Task to carry out: Drop the pictures and restate the rest of the listing word for word.

Input data:

*-*-*

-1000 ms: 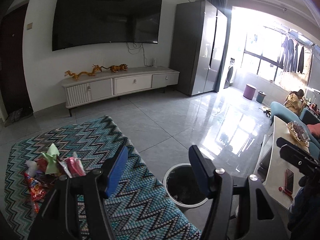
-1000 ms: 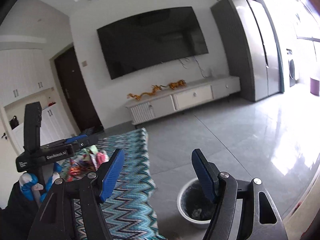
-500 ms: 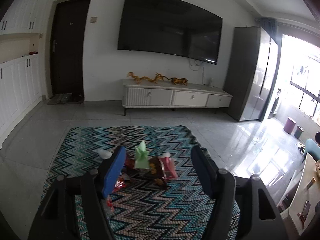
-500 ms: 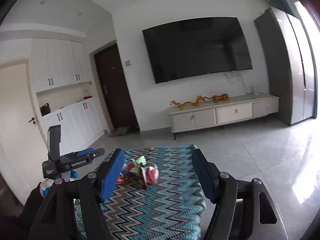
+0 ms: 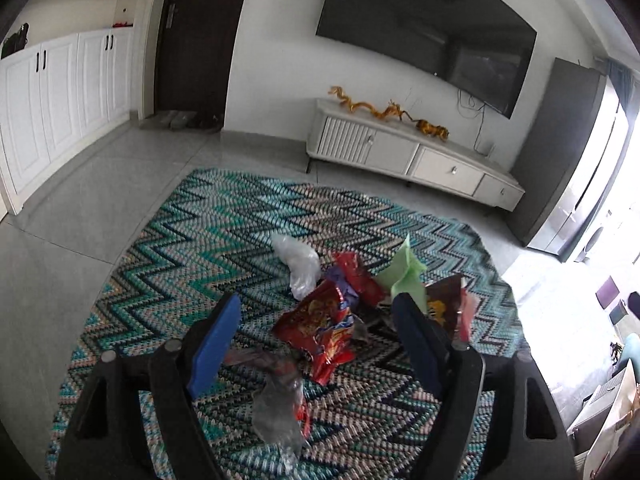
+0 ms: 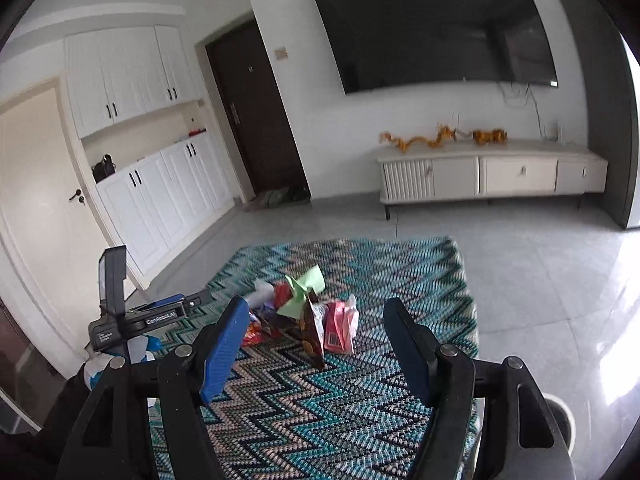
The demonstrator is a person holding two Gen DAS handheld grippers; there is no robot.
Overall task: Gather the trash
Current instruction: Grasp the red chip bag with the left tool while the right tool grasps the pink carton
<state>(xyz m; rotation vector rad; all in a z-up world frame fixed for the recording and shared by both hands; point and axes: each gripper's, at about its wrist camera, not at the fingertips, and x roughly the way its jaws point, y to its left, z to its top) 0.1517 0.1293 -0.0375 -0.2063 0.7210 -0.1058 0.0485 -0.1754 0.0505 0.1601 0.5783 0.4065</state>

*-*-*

Result for this task:
-1000 ms: 
-1000 ms: 
-500 ms: 
-500 ms: 
+0 ms: 
+0 ms: 
The demonstrator is a person holding two Gen DAS handheld grippers; there is no robot.
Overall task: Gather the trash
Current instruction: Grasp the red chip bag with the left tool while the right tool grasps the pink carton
<state>(xyz m; rotation vector rad; all in a z-up world frame fixed for the recording and shared by both hands; point and axes: each gripper's, at about its wrist camera, not at the fingertips, and x roughly the way its jaws point, y to its left, z to its top) 0.1517 0.1293 -0.0375 -0.2063 0.7210 -0.1058 0.0485 -0.1754 0.0505 0.1601 0.5783 0.4065</state>

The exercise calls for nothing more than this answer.